Voyez comme Valère est salué pour sa nomination, comme on va vers lui, et comme on se réjouit pour lui, qui porte si bien son succès. Seul son mérite lui a attiré cette récompense. Sa persévérance désintéressée dans le travail, menée à travers tant d’années, l’a mené à ce port. On sait combien Valère est travailleur, persévérant, et toujours droit dans la tâche. Par un juste décret, le voici promu à la légion d’honneur.

C’est aussi une semblable gloire de l’instant pour Lélie. On se presse autour d’elle avec ardeur. On loue sa vertu du partage, et sa générosité, et l’action de sa fondation. Cet ordre du mérite, enfin attribué par le ministre, honore des décennies d’engagement pour les malheureux. Lélie, voyez-vous, est vertueuse, et suscite l’envie d’imitation chez tous ceux-là qui la félicitent sans nuance.

Et pour le talent si reconnu d’Achante, direz-vous, cet Oscar dont la nouvelle est tombée cette nuit est toute justice ; ce talent si fin, qui toujours a su faire rire sans jamais blesser, le voici jugé à sa belle valeur ; de toute part, on l’approche, se précipite, l’enserre ; on se réchauffe de sa félicité, et de la proximité de ce grand cœur.

Mais voici Géronte qui entre, et comme il s’avance vers ceux-là qui étaient encore émus des larmes des précédents bénéficiaires, soudain délaissés, une multitude se jette vers lui, un flot qui se change en fleuve tout autour de sa silhouette ; on veut être là, on veut être vu si près de lui, on se bat pour l’approcher, lui prendre les mains, et, tentant de fendre la ruée, le presser de mille bras ; on le comprime à force d’embrassements et alors on crie, on l’acclame, on le brigue, on est fièvreux de l’approcher, on ressasse son nom, on est son ami, et tout ce vacarme laisse briller une gloire si aveuglante qu’une vraie béatitude arrose ces âmes frénétiques.
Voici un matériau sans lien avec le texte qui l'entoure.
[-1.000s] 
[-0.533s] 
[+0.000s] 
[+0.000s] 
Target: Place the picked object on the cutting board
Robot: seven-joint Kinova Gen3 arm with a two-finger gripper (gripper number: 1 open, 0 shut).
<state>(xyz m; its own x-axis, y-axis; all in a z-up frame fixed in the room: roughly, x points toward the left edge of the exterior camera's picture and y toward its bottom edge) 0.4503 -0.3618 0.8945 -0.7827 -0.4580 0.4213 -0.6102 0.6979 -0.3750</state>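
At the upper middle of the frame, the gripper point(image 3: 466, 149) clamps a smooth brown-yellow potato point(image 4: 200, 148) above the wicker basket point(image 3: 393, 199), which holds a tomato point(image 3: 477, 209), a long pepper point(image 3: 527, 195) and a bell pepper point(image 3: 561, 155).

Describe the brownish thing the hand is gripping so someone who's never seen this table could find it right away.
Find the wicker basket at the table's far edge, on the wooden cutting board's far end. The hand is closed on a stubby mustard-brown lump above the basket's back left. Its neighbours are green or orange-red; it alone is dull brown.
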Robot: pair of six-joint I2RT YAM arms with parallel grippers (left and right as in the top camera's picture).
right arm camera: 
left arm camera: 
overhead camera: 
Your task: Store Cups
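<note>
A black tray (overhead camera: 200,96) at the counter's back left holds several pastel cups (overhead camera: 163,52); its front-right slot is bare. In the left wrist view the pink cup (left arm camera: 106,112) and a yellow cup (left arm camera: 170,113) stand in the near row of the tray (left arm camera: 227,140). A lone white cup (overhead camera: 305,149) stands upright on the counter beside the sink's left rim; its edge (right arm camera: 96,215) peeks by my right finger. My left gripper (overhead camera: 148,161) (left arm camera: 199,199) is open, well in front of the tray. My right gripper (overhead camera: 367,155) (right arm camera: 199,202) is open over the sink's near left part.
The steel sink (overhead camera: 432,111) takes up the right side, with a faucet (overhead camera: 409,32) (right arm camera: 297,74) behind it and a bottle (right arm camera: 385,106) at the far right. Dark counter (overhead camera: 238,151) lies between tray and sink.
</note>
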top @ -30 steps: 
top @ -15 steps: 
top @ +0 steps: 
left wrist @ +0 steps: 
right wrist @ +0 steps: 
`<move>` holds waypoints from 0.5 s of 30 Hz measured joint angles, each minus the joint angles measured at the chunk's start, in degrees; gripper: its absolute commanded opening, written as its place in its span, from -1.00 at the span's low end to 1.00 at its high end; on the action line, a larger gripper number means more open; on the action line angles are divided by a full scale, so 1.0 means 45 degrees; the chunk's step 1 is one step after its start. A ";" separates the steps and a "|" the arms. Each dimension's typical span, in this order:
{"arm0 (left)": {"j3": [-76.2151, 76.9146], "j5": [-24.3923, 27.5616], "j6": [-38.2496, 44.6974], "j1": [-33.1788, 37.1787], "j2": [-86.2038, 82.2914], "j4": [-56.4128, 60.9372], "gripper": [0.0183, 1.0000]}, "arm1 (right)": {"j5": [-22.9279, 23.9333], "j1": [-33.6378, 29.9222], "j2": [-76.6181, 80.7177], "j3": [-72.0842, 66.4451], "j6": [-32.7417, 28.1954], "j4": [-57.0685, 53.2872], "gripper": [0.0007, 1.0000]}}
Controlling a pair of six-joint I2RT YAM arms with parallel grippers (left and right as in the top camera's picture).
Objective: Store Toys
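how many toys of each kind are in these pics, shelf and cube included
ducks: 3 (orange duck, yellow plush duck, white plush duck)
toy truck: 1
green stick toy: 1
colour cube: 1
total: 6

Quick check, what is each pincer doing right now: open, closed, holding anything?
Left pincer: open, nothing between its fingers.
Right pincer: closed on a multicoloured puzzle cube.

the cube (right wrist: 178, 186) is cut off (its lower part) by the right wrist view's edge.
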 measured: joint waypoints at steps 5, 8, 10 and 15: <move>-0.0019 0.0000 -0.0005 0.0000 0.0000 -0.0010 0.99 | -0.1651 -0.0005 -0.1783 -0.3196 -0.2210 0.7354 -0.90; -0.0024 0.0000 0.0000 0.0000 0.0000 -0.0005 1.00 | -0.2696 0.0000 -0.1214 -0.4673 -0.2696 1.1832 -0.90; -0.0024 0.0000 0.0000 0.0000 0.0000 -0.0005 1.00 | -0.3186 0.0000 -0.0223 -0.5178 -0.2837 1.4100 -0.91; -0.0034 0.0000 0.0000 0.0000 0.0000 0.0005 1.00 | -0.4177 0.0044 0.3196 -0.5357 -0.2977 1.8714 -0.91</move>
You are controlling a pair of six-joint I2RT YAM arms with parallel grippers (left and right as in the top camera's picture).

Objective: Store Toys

Quel est l’exploit de Géronte à ce jour, de quel mérite le gratifie-t-on ainsi sous une telle fureur ? Qu’a-t-il donné aux autres, quel talent a-t-il offert au genre humain, quel travail si lourd a-t-il accompli ? C’est un grand sportif peut-être, ou un mécène fastueux, ou encore un écrivain, un acteur, que dire, un pianiste surdoué, un chercheur de génie ? Un habile financier ? un philanthrope universel?  Géronte est homme de média, on le voit beaucoup à la télé, et il a pour marque en toute circonstance d’être toujours caustique, ce qui signifie de nos jours, très -mais, vraiment, très – méchant chaque fois qu’il parle : c’est ici tout son talent, le ressort de sa célébrité, et la seule cause de cette  attraction.